Look below for the line that has "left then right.". Set down the lines from there through the line that has "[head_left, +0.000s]", exactly as written.

════════════════

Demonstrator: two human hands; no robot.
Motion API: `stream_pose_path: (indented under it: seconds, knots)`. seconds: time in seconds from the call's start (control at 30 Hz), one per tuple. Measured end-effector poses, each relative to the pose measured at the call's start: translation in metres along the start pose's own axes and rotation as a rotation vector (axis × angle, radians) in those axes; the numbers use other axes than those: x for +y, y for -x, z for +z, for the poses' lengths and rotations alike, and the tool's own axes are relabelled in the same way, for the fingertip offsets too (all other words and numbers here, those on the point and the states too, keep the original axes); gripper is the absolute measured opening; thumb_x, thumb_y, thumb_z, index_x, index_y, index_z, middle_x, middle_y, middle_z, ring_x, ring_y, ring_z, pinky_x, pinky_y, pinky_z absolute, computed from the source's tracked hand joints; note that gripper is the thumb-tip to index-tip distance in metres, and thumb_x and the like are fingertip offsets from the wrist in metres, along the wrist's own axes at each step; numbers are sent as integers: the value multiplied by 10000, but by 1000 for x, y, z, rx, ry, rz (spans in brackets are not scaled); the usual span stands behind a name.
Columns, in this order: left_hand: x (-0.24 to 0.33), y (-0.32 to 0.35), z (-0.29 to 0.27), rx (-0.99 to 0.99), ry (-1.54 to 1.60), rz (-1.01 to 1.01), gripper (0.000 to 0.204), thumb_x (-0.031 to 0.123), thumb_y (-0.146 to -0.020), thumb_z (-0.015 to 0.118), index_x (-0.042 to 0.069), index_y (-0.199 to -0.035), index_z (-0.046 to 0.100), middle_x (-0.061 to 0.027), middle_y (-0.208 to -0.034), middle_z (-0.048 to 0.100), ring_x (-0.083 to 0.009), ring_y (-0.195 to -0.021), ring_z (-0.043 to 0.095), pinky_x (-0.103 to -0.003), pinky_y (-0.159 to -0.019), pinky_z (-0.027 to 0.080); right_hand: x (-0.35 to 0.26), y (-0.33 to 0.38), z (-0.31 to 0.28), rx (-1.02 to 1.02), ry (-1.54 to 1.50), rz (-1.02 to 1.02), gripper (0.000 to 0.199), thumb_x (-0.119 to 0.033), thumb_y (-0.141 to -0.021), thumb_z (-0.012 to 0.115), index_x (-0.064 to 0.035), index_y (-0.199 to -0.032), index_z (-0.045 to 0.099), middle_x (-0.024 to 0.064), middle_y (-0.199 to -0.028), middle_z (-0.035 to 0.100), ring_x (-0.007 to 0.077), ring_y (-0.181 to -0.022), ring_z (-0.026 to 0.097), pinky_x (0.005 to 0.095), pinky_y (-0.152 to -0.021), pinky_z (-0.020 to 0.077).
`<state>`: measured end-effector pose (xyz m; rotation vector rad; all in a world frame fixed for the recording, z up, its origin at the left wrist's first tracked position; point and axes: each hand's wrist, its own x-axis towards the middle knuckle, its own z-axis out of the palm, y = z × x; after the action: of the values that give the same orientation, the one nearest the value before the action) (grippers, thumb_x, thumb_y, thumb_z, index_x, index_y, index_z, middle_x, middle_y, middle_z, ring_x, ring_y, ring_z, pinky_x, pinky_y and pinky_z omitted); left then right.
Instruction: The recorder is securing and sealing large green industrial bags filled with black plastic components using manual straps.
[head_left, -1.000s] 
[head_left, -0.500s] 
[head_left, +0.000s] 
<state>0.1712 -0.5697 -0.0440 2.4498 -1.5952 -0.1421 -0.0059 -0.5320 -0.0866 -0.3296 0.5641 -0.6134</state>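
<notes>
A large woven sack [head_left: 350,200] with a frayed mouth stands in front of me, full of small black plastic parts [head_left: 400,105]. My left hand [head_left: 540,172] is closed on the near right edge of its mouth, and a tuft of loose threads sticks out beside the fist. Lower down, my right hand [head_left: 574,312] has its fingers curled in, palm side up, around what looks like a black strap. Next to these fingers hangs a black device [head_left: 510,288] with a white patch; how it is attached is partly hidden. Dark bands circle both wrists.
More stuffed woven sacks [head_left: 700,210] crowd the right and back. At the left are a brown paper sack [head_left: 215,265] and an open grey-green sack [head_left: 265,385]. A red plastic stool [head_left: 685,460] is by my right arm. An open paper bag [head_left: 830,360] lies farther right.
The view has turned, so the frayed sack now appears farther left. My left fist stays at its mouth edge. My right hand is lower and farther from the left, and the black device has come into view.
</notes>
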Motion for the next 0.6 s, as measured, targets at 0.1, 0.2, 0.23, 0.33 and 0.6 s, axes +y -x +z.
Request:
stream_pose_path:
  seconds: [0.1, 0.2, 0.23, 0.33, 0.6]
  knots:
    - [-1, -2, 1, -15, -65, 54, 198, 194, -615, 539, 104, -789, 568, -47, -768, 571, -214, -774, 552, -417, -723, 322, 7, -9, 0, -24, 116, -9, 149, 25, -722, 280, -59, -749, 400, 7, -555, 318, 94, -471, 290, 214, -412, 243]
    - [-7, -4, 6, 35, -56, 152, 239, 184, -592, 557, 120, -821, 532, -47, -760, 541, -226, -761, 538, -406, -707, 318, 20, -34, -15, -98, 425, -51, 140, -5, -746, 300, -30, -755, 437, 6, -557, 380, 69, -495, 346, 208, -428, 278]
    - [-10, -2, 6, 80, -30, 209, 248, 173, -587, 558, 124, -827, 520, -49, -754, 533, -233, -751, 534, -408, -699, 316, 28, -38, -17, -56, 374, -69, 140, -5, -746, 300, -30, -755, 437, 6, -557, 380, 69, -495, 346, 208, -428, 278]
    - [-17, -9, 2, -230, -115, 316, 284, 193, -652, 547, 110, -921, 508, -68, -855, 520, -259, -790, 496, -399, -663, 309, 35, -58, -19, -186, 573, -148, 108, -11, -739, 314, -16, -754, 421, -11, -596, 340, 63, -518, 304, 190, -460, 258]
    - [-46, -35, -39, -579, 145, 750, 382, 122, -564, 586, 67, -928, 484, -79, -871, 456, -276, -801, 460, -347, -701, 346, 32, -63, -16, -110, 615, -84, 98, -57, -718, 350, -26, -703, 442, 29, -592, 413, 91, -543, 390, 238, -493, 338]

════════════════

SOLUTION FOR THIS TASK:
`<state>`: measured end-effector pose (xyz m; rotation vector rad; all in a world frame fixed for the recording, z up, its origin at the left wrist's first tracked position; point and axes: each hand's wrist, its own x-axis towards the middle knuckle, its own z-axis out of the palm, y = z × x; after the action: of the values that give the same orientation, the one nearest the value before the action) (grippers, thumb_x, thumb_y, thumb_z, index_x, index_y, index_z, middle_x, middle_y, middle_z, ring_x, ring_y, ring_z, pinky_x, pinky_y and pinky_z omitted); left then right.
Instruction: The recorder is securing and sealing large green industrial bags filled with black plastic components using manual straps.
[head_left, -1.000s] 
[head_left, -0.500s] 
[head_left, +0.000s] 

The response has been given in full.